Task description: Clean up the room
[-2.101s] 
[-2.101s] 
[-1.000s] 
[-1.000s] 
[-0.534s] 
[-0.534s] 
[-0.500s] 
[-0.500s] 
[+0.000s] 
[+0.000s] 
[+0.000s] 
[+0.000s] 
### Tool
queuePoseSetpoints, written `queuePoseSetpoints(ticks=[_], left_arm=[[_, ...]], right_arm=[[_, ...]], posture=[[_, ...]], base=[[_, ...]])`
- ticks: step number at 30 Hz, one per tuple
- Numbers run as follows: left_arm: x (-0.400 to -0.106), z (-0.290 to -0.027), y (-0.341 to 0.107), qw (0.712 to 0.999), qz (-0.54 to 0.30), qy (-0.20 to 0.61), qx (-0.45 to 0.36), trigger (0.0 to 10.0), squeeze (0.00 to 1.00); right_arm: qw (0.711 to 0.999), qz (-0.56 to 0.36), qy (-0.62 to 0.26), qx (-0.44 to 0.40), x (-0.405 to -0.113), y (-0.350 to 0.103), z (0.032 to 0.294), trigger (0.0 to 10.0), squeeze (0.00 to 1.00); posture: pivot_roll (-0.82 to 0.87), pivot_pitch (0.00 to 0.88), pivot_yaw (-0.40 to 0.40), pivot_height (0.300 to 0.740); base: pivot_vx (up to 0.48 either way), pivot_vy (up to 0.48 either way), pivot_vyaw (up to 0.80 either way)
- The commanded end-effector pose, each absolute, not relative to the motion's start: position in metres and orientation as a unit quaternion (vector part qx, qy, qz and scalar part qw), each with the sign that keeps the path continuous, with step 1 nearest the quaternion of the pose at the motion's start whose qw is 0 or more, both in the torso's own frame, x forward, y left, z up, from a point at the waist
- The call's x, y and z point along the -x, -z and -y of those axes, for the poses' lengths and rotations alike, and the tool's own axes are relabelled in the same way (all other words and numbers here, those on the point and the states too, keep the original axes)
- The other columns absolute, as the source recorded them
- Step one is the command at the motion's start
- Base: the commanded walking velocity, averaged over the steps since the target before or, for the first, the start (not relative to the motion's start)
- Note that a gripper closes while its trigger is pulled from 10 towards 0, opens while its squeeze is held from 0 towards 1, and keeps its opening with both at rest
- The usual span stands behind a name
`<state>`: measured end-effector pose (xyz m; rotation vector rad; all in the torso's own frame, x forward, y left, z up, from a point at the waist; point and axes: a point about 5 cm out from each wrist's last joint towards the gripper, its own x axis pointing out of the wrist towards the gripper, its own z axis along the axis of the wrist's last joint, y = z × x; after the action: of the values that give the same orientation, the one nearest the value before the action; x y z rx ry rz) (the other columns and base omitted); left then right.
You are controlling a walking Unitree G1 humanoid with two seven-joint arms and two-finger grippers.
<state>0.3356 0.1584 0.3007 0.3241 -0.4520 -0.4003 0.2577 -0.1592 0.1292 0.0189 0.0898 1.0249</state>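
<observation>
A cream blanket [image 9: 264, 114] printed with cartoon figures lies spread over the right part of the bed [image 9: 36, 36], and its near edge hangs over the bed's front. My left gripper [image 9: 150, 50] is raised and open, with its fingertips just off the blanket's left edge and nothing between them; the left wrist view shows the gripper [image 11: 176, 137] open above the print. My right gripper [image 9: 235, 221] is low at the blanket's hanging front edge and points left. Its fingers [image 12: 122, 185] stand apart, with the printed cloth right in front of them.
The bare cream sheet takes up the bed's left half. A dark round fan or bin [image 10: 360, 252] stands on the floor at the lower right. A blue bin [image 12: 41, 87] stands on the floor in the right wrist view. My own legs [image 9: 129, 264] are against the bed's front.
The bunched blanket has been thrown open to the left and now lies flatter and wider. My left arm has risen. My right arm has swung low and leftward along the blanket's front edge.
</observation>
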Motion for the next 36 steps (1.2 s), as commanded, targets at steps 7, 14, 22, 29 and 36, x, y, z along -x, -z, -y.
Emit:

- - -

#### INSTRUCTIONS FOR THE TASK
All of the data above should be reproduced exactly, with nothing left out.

#### SOLUTION TO THE EXERCISE
Task description: Clean up the room
[-2.101s] 
[-2.101s] 
[-1.000s] 
[-1.000s] 
[-0.534s] 
[-0.534s] 
[-0.500s] 
[-0.500s] 
[+0.000s] 
[+0.000s] 
[+0.000s] 
[+0.000s] 
### Tool
queuePoseSetpoints, written `queuePoseSetpoints(ticks=[_], left_arm=[[_, ...]], right_arm=[[_, ...]], posture=[[_, ...]], base=[[_, ...]])`
- ticks: step number at 30 Hz, one per tuple
- Numbers run as follows: left_arm: x (-0.400 to -0.106), z (-0.290 to -0.027), y (-0.341 to 0.107), qw (0.712 to 0.999), qz (-0.54 to 0.30), qy (-0.20 to 0.61), qx (-0.45 to 0.36), trigger (0.0 to 10.0), squeeze (0.00 to 1.00); right_arm: qw (0.711 to 0.999), qz (-0.56 to 0.36), qy (-0.62 to 0.26), qx (-0.44 to 0.40), x (-0.405 to -0.113), y (-0.350 to 0.103), z (0.032 to 0.294), trigger (0.0 to 10.0), squeeze (0.00 to 1.00); posture: pivot_roll (-0.82 to 0.87), pivot_pitch (0.00 to 0.88), pivot_yaw (-0.40 to 0.40), pivot_height (0.300 to 0.740); base: pivot_vx (up to 0.48 either way), pivot_vy (up to 0.48 either way), pivot_vyaw (up to 0.80 either way)
- The commanded end-effector pose, each absolute, not relative to the motion's start: position in metres and orientation as a unit quaternion (vector part qx, qy, qz and scalar part qw), each with the sign that keeps the path continuous, with step 1 nearest the quaternion of the pose at the motion's start whose qw is 0 or more, both in the torso's own frame, x forward, y left, z up, from a point at the waist
- The call's x, y and z point along the -x, -z and -y of those axes, for the poses' lengths and rotations alike, and the tool's own axes are relabelled in the same way (all other words and numbers here, those on the point and the states too, keep the original axes)
- The other columns absolute, as the source recorded them
- Step one is the command at the motion's start
- Base: the commanded walking velocity, averaged over the steps since the target before or, for the first, the start (not relative to the motion's start)
- Note that a gripper closes while its trigger is pulled from 10 towards 0, opens while its squeeze is held from 0 towards 1, and keeps its opening with both at rest
- The usual span stands behind a name
`<state>`: measured end-effector pose (xyz m; rotation vector rad; all in the torso's own frame, x forward, y left, z up, from a point at the waist; point and axes: a point about 5 cm out from each wrist's last joint towards the gripper, its own x axis pointing out of the wrist towards the gripper, its own z axis along the axis of the wrist's last joint, y = z × x; after the action: of the values that give the same orientation, the one nearest the value before the action; x y z rx ry rz) (the other columns and base omitted); left then right.
You are controlling a walking Unitree G1 humanoid with two seven-joint arms and two-finger grippers.
<state>0.3356 0.1584 0.3007 0.3241 -0.4520 -0.4003 0.2577 -0.1592 0.1292 0.0189 0.0898 1.0249</state>
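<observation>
A cream blanket [image 9: 264, 114] printed with cartoon figures lies spread over the right part of the bed [image 9: 36, 36], and its near edge hangs over the bed's front. My left gripper [image 9: 150, 50] is raised and open, with its fingertips just off the blanket's left edge and nothing between them; the left wrist view shows the gripper [image 11: 176, 137] open above the print. My right gripper [image 9: 235, 221] is low at the blanket's hanging front edge and points left. Its fingers [image 12: 122, 185] stand apart, with the printed cloth right in front of them.
The bare cream sheet takes up the bed's left half. A dark round fan or bin [image 10: 360, 252] stands on the floor at the lower right. A blue bin [image 12: 41, 87] stands on the floor in the right wrist view. My own legs [image 9: 129, 264] are against the bed's front.
The bunched blanket has been thrown open to the left and now lies flatter and wider. My left arm has risen. My right arm has swung low and leftward along the blanket's front edge.
</observation>
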Motion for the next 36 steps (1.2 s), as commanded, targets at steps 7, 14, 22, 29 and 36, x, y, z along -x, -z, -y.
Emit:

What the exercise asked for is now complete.